### AIM OF THE EXERCISE
The lines below must be transcribed exactly as given, with the images removed.

### DATA SUPPLIED

--------------------

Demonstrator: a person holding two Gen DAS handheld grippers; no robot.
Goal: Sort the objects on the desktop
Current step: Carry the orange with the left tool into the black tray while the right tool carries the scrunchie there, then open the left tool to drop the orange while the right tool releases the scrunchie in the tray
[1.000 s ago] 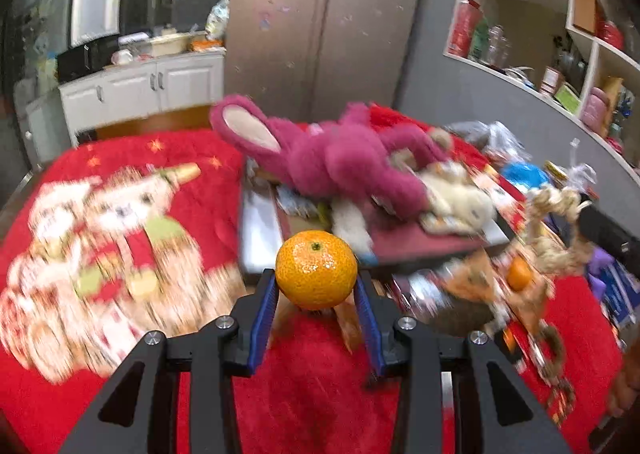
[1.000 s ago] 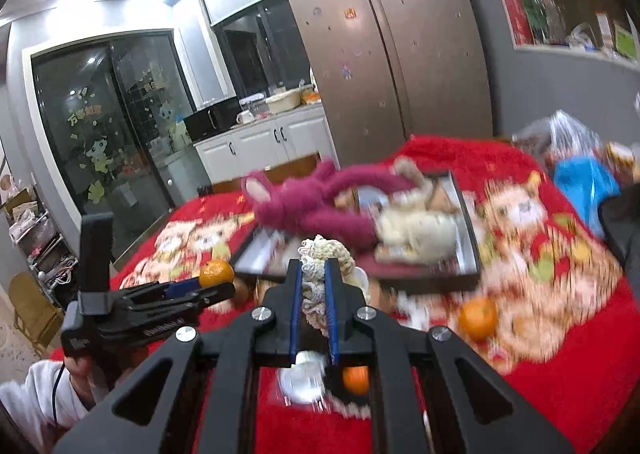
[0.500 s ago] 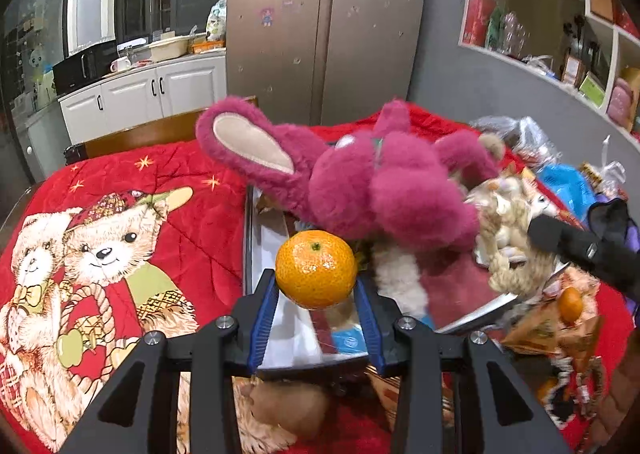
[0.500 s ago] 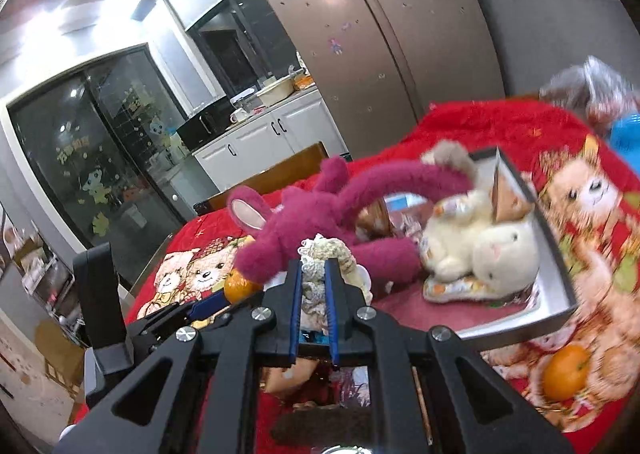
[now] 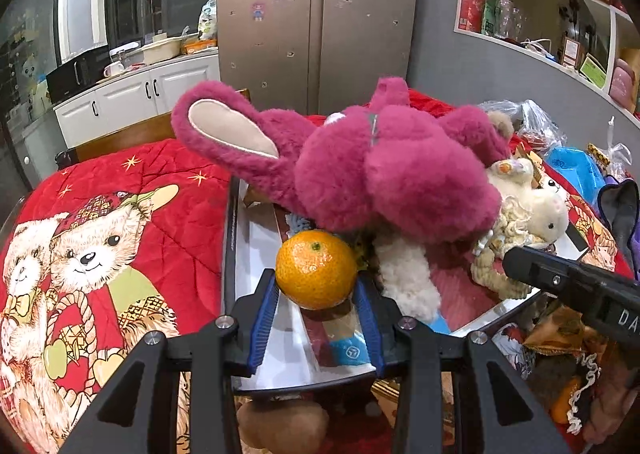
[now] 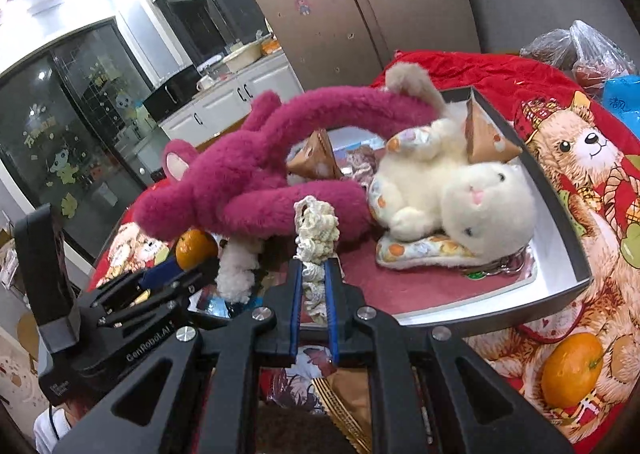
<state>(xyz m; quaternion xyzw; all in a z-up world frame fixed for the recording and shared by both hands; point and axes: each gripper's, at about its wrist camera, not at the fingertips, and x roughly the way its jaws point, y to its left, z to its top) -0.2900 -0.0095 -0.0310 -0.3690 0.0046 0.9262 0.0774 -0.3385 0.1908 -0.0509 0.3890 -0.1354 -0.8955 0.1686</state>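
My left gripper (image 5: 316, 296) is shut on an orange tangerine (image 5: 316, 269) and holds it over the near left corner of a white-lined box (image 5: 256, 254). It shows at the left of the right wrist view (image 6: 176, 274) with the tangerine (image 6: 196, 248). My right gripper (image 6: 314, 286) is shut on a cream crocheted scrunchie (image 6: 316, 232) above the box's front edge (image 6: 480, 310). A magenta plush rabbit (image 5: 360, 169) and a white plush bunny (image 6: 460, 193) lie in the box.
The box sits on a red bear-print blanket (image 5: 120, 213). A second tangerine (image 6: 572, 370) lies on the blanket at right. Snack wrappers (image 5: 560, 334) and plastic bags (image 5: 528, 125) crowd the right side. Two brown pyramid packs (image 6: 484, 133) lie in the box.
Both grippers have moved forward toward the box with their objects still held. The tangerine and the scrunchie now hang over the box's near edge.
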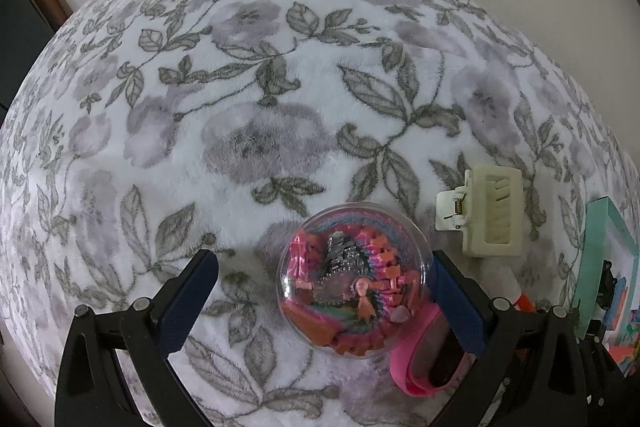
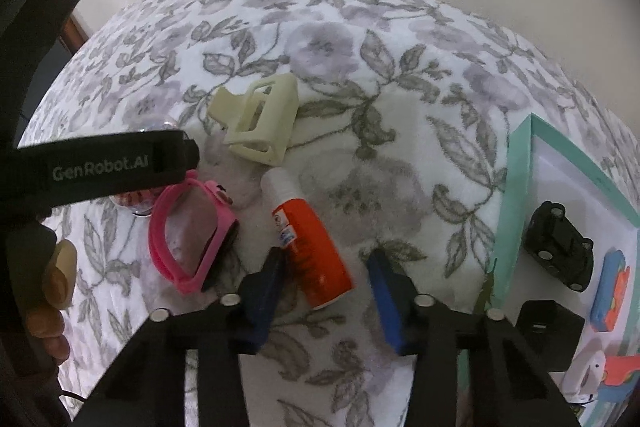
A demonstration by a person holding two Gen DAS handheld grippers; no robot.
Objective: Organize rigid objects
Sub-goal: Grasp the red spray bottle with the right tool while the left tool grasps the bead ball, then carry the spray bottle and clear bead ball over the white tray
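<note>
Fingers (image 2: 276, 279) flank orange bottle (image 2: 312, 247) — strap (image 2: 104, 163) reads "GenRobot.AI".

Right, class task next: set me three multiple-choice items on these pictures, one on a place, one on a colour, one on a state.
1. Where is the black toy car? A in the teal tray; B on a shelf; C on the floor.
2. What colour is the hair clip? A blue; B cream; C red.
3. How is the orange bottle? A upright; B lying on its side; C hanging in the air.
Key: 1 A, it sits within the tray's rim; 2 B, pale cream plastic; 3 B, it lies flat on the blanket.
</note>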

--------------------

### WRITTEN RESPONSE
Demonstrator: a person holding two Gen DAS handheld grippers; no robot.
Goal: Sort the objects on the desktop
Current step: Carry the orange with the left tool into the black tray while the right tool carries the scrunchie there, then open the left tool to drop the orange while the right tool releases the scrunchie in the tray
[1.000 s ago] 
[1.000 s ago] 
[0.500 s ago] 
[0.500 s ago] 
[now] 
[now] 
<state>(xyz m; quaternion xyzw; all in a z-up world frame fixed for the recording and shared by both hands; point and axes: each gripper's, at about its wrist camera, not at the fingertips, and x roughly the way its jaws point, y to its left, z to its top) -0.2900 -0.0095 -0.0310 -0.3690 0.0046 0.9262 0.0774 -0.3385 0.1908 -0.0509 0.3890 -0.1354 -0.8955 0.1686</state>
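My left gripper (image 5: 316, 296) is shut on an orange tangerine (image 5: 316, 269) and holds it over the near left corner of a white-lined box (image 5: 256, 254). It shows at the left of the right wrist view (image 6: 176, 274) with the tangerine (image 6: 196, 248). My right gripper (image 6: 314, 286) is shut on a cream crocheted scrunchie (image 6: 316, 232) above the box's front edge (image 6: 480, 310). A magenta plush rabbit (image 5: 360, 169) and a white plush bunny (image 6: 460, 193) lie in the box.
The box sits on a red bear-print blanket (image 5: 120, 213). A second tangerine (image 6: 572, 370) lies on the blanket at right. Snack wrappers (image 5: 560, 334) and plastic bags (image 5: 528, 125) crowd the right side. Two brown pyramid packs (image 6: 484, 133) lie in the box.
Both grippers have moved forward toward the box with their objects still held. The tangerine and the scrunchie now hang over the box's near edge.
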A demonstration by a person holding two Gen DAS handheld grippers; no robot.
Objective: Organize rigid objects
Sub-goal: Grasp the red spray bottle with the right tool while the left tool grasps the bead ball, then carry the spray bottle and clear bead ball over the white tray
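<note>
Fingers (image 2: 276, 279) flank orange bottle (image 2: 312, 247) — strap (image 2: 104, 163) reads "GenRobot.AI".

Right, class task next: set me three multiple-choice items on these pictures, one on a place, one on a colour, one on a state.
1. Where is the black toy car? A in the teal tray; B on a shelf; C on the floor.
2. What colour is the hair clip? A blue; B cream; C red.
3. How is the orange bottle? A upright; B lying on its side; C hanging in the air.
Key: 1 A, it sits within the tray's rim; 2 B, pale cream plastic; 3 B, it lies flat on the blanket.
</note>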

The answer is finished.